Location
- 917 Exeter Road Lebanon, Connecticut 06249 United States 41°37′21″N 72°14′21″W﻿ / ﻿41.62246033882522°N 72.23913075970371°W

Information
- Type: Public school
- Established: 1992 (34 years ago)
- Superintendent: Andrew Gonzalez
- CEEB code: 070340
- Principal: James Apicelli
- Teaching staff: 35.30 (FTE)
- Grades: 9-12
- Enrollment: 340 (2023-2024)
- Student to teacher ratio: 9.63
- Athletics conference: Eastern Connecticut Conference
- Team name: Bulldogs
- Website: www.lebanonct.org/o/lmhs/

= Lyman Memorial High School =

Lyman Memorial High School is an American high school in Lebanon, Connecticut. It has a very large agricultural program that, with its computer science classes, attracts students from neighboring communities, especially Columbia and Hampton. The school has approximately 330 students with about 70-90 students in each grade.

==History==
Lyman Memorial was originally built on the Lebanon Green (at the site where the Lebanon Town Hall now sits) and was funded by a generous donation from the Lyman family. The original Lyman building burned down, and the school was re-built on Route 207. This second building became Lebanon Middle School after the present-day Lyman Memorial building was built in the mid-1990s.

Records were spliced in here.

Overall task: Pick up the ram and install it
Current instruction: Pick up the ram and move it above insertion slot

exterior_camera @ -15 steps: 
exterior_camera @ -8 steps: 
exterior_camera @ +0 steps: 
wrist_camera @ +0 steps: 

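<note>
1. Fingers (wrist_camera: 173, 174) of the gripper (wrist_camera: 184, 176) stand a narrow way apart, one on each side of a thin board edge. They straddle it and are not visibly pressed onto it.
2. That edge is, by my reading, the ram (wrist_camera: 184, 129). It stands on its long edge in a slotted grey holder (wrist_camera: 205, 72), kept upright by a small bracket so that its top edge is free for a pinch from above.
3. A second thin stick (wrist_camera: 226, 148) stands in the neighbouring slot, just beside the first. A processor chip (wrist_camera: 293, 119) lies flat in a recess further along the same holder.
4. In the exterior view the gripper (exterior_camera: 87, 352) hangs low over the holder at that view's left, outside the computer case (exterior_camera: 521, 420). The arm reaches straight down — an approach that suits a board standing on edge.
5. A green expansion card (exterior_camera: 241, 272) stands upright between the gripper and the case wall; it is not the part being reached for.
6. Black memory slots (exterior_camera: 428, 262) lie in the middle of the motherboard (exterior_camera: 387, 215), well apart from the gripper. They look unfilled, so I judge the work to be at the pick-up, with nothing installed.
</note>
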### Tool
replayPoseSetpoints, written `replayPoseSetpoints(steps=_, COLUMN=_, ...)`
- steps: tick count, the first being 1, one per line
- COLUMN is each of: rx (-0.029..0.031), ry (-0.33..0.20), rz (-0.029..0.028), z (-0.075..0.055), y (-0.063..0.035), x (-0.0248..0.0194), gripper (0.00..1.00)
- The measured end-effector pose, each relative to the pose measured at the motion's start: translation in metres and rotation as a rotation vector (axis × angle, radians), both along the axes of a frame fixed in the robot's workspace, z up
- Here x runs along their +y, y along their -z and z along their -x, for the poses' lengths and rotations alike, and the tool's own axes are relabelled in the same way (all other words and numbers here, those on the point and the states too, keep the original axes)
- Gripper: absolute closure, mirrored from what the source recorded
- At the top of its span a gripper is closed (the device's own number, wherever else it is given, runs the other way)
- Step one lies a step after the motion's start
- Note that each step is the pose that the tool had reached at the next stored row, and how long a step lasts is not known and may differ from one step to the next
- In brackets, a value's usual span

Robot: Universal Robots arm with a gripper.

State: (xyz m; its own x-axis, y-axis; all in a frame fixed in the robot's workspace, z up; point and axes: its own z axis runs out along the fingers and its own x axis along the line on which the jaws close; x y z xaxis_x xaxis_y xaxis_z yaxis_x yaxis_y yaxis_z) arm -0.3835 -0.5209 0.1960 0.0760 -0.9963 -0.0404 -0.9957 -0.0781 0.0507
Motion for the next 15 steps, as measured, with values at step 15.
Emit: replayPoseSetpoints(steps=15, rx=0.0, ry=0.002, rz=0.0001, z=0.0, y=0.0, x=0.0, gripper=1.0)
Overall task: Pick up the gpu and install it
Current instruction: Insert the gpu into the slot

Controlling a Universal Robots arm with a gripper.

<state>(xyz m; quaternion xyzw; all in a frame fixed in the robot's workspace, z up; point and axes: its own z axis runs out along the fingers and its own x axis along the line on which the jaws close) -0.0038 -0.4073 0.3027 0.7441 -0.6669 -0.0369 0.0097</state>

The Principal is James Apicelli and the Vice Principal is Samantha Singleton. The current building was completed in 1992.

==Extracurricular activities==
Lyman's sports teams are nicknamed the Bulldogs, and Lyman historically has very strong soccer and cross country teams. Other athletic programs include basketball, indoor track, wrestling, baseball, softball, volleyball, track and field, tennis, a co-op ice hockey team with Bolton High School, Rockville High School, and Coventry High School, and a co-op football team with Coventry, Windham Tech, and Bolton which went 10–0 in 2017 and won the Pequot League Championship.

==Accreditation==
Lyman Memorial High School is accredited by the New England Association of Schools and Colleges, Inc., a nongovernmental, nationally recognized organization whose affiliated institutions include
elementary schools through collegiate institutions offering post-graduate instruction.